Да, мадам, аппетит вы мне конкретно испортили. Я отложил нож и вилку и посмотрел на графа. В его глазах были боль, страдание, непонимание, разочарование… Опасная смесь. Интересно, кого граф решит из нас зачистить – меня или свою полубезумную женушку? Здесь я бы не ставил на целесообразность. В любом случае, мне в этом доме не рады, точнее не все. И хозяйка дома, видящая во мне лишь врага, а теперь уже еще и врага рода человеческого… На мгновение промелькнула мысль бежать из дома – черт с ней, недоустроенной жизнью, как-нибудь устроюсь и проживу, сколько дадут. В конце концов дело для меня привычное, приходилось жизнь с нуля начинать без чьей-либо помощи.

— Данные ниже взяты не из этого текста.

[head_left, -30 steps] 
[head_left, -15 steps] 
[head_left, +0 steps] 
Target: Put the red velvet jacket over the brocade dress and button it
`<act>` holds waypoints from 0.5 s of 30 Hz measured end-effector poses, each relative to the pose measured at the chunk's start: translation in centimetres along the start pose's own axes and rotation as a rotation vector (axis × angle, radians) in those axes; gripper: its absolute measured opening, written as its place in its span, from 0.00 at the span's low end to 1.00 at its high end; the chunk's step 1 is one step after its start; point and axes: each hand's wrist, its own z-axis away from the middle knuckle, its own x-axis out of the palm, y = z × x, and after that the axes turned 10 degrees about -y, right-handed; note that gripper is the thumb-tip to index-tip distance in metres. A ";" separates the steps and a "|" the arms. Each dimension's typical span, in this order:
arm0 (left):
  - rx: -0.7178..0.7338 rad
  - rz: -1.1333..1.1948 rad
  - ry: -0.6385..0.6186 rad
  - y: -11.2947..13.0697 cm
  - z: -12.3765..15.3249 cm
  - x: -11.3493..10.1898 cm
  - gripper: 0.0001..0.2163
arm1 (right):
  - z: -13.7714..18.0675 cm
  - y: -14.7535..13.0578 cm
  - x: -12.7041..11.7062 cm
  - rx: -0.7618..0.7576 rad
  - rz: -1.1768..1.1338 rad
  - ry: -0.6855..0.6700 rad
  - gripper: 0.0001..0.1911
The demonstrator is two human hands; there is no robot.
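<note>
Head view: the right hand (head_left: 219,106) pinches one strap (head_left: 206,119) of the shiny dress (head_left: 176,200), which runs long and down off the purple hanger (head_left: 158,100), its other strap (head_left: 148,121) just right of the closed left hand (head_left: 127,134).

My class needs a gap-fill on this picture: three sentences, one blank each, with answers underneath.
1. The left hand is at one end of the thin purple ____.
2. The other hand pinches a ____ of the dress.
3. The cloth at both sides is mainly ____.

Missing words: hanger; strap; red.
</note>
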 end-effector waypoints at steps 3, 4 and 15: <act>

– Забудь этот разговор, – сказал граф. – Для тебя ничего не изменилось.
– Есть забыть.
Граф налил себе в так и оставшийся пустым высокий тюльпан шустовский из штофа и залпом выпил. Да, надо лечить нервы, я бы и сам сейчас от конинки не отказался бы.
– С графиней я еще поговорю, – сказал он с нотками безнадеги в голосе.
– Не надо. Я постараюсь не попадаться ей на глаза. Не надо больше совместных обедов, ладно?
– Ладно.
– Если я камень преткновения, я могу исчезнуть.
– Как? – горько усмехнулся граф. – Бежать? Далеко убежишь?